A mixture is formed when two or more substances combine together so there is no chemical reaction between them. Since the constituents of a mixture are not chemically combined, so they can easily be separated from each other by certain physical methods. There are many substances that naturally do not exist in pure form and need to be separated from mixtures they are contained in. Some common methods of separating mixtures that are in practice for years include evaporation, filtration, simple distillation, fractional distillation and chromatography. Let us try and conduct a few experiments to see how different mixtures can be separated. This will be a good idea for a Science project and at the same time, good information for many observers. However, you will require a few things in order to carry out this experiment.
- Salt (1 table spoon)
- Filter paper
- Sand (1 table spoon)
- One beakers
- China Dish
- Bunsen burner
Water & Sand
Warm some water in a pan and pour about half of it in a regular cup. Now with the help of a tea spoon, add a spoonful of sand into the warm water and note what you observe.
Salt & Water
Take another cup of the same size (as the previous one) and fill it with the remaining warm. Same as in the previous step, add a table spoon of salt into warm water and again note the observations.
Filtration of Sand & Water
Put a funnel into a beaker and fix paper over the funnel. Pour in all the sand and water mixture slowly. You will see that water distills inside the beaker and the sand is left at the surface of the filter paper.

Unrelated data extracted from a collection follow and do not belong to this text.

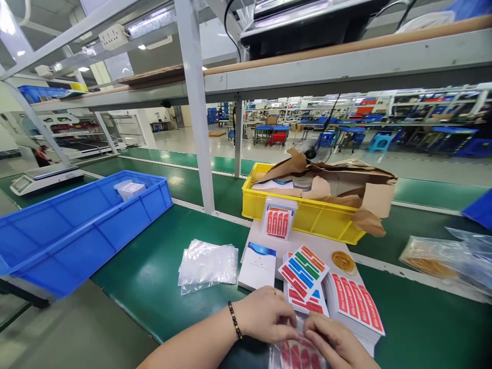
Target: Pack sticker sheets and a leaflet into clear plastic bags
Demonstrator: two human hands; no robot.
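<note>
At the front edge of the green bench, my left hand [265, 315] and my right hand [334, 341] pinch the top of a clear plastic bag [298, 351]. Red printed labels show through the bag, and its lower part runs out of view. Just beyond my fingers lies a stack of multicoloured label sheets [305, 271]. A thick stack of red label sheets [355, 307] stands to the right. Left of the coloured sheets is a stack of white and blue cards [258, 264]. Flat clear bags [209, 264] lie further left.
A yellow bin [307, 220] with torn brown paper [338, 184] stands behind the stacks, a bagged label pack [279, 218] leaning on it. Rubber bands [343, 261] lie to the right. A long blue bin [115, 218] and a scale [46, 177] are left. A metal post [198, 128] rises behind.
</note>
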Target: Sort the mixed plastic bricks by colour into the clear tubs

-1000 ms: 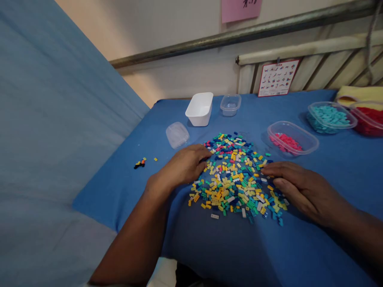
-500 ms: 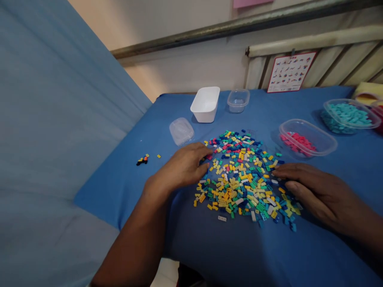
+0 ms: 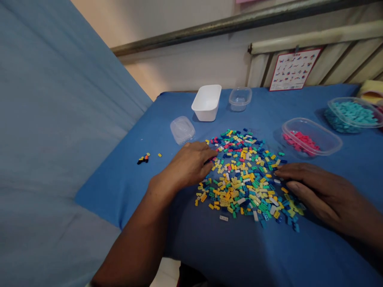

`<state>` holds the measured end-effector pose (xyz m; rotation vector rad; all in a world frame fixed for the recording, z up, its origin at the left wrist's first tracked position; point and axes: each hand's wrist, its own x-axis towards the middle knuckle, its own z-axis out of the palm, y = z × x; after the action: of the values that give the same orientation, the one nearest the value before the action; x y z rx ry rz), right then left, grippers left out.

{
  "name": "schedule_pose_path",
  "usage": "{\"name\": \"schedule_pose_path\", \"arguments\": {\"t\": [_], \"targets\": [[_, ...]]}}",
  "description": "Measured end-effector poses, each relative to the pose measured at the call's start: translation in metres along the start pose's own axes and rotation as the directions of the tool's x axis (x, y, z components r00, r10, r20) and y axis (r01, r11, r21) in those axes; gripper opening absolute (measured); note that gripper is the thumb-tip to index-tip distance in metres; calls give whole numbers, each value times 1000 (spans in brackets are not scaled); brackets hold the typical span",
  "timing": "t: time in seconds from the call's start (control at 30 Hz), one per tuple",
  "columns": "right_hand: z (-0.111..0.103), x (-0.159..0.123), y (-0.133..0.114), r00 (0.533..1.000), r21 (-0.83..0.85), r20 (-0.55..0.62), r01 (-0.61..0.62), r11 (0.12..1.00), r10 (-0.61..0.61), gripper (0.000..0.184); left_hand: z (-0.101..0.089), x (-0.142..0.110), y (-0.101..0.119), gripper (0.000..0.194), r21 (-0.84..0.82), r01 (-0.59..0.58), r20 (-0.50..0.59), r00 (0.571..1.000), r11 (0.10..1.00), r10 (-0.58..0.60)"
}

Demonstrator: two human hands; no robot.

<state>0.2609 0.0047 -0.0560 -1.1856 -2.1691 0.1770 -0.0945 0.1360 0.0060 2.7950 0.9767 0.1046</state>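
Observation:
A heap of small mixed-colour bricks lies spread on the blue cloth. My left hand rests palm down at the heap's left edge, fingers curled loosely, fingertips touching bricks near some pink ones. My right hand lies flat at the heap's right edge, fingers stretched out toward the bricks. Neither hand visibly holds a brick.
A clear tub of pink bricks stands right of the heap, a tub of teal bricks beyond it. At the back are a white tub, a small clear tub and a clear lid. A few stray bricks lie left.
The view has shifted slightly, so everything sits a little more to the right. My left fingertips have crept a little into the heap. My right hand has barely moved.

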Motion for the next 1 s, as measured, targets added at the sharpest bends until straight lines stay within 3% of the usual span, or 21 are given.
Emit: {"name": "schedule_pose_path", "arguments": {"t": [0.2, 0.47, 0.7, 0.9, 1.0], "targets": [[2, -4, 2, 1000, -10, 2, -7, 1000, 7, 28, -1, 3, 0, 18, -37, -40, 43, 998, 999, 41], [1, -5, 1, 1000, -4, 3, -24, 1000, 24, 26, -3, 4, 4, 8, -71, 76, 96, 993, 995, -69], [0, -4, 1, 1000, -16, 15, -22, 1000, 22, 26, -4, 4, 6, 12, -67, 73, 71, 995, 995, -68], [3, -4, 1, 1000, 46, 1, -30, 998, 30, 27, 0, 6, 4, 19, -134, -66, 41, 997, 989, 72], [4, -4, 1, 999, 79, -14, -28, 996, 30, 27, 1, 7, 4, 15, -121, -60, 58, 996, 991, 67]]}}
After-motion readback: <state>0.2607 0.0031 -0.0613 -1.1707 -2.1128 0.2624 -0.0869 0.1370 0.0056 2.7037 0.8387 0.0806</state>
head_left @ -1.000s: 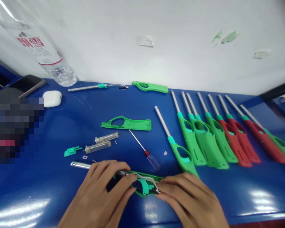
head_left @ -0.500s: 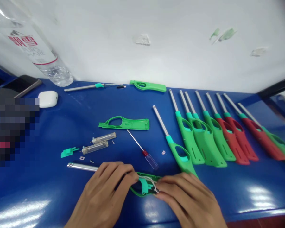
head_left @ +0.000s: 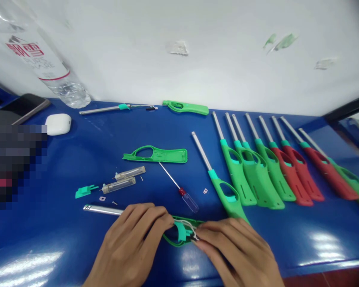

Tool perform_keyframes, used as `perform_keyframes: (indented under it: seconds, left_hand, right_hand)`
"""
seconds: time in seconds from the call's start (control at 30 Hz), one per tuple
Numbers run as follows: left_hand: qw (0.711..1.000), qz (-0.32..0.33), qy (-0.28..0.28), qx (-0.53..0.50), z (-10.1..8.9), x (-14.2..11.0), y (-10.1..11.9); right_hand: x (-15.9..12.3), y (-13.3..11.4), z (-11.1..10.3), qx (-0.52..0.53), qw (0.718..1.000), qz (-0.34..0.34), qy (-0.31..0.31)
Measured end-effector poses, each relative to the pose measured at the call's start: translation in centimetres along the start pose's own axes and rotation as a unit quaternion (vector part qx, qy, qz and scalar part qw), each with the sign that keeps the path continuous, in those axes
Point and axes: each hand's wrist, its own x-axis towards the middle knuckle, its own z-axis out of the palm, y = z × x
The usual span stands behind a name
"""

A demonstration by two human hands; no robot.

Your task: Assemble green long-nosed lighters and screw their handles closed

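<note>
At the front of the table lies an opened green lighter shell [head_left: 171,242], with a metal tube [head_left: 101,210] reaching out to the left. My left hand [head_left: 134,241] is closed over the joint of tube and shell, its fingertips pressed together. Inside the shell are a teal trigger [head_left: 182,232] and a white wire [head_left: 188,223]. With bent fingers my right hand [head_left: 237,249] pinches a small black igniter [head_left: 194,236] at the wire's end; my fingers partly hide it. The shell's right end is covered by this hand.
Ahead lie another shell half [head_left: 170,155], a screwdriver [head_left: 182,191], clear fuel tanks [head_left: 119,184] and a teal trigger [head_left: 85,191]. Several assembled lighters [head_left: 265,179] line the right. A bottle [head_left: 56,75], white case [head_left: 58,124] and phone [head_left: 26,105] stand or lie left.
The teal trigger and black igniter have shifted slightly inside the shell under my right fingers. Both hands keep nearly the same place; the whole view has moved a little.
</note>
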Motion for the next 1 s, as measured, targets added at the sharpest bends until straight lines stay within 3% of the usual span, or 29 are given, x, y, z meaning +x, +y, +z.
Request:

Filtration of Salt & Water
Now try the same with salt water. If you taste salt water before and after filtering it, you will have the same taste suggesting that it cannot be separated by filtration.
Evaporation to dryness
Pour the salt solution in a china dish and place it on a Bunsen burner. Allow the water to evaporate and observe what happens. It will be noticed that the water evaporates and salt is left behind.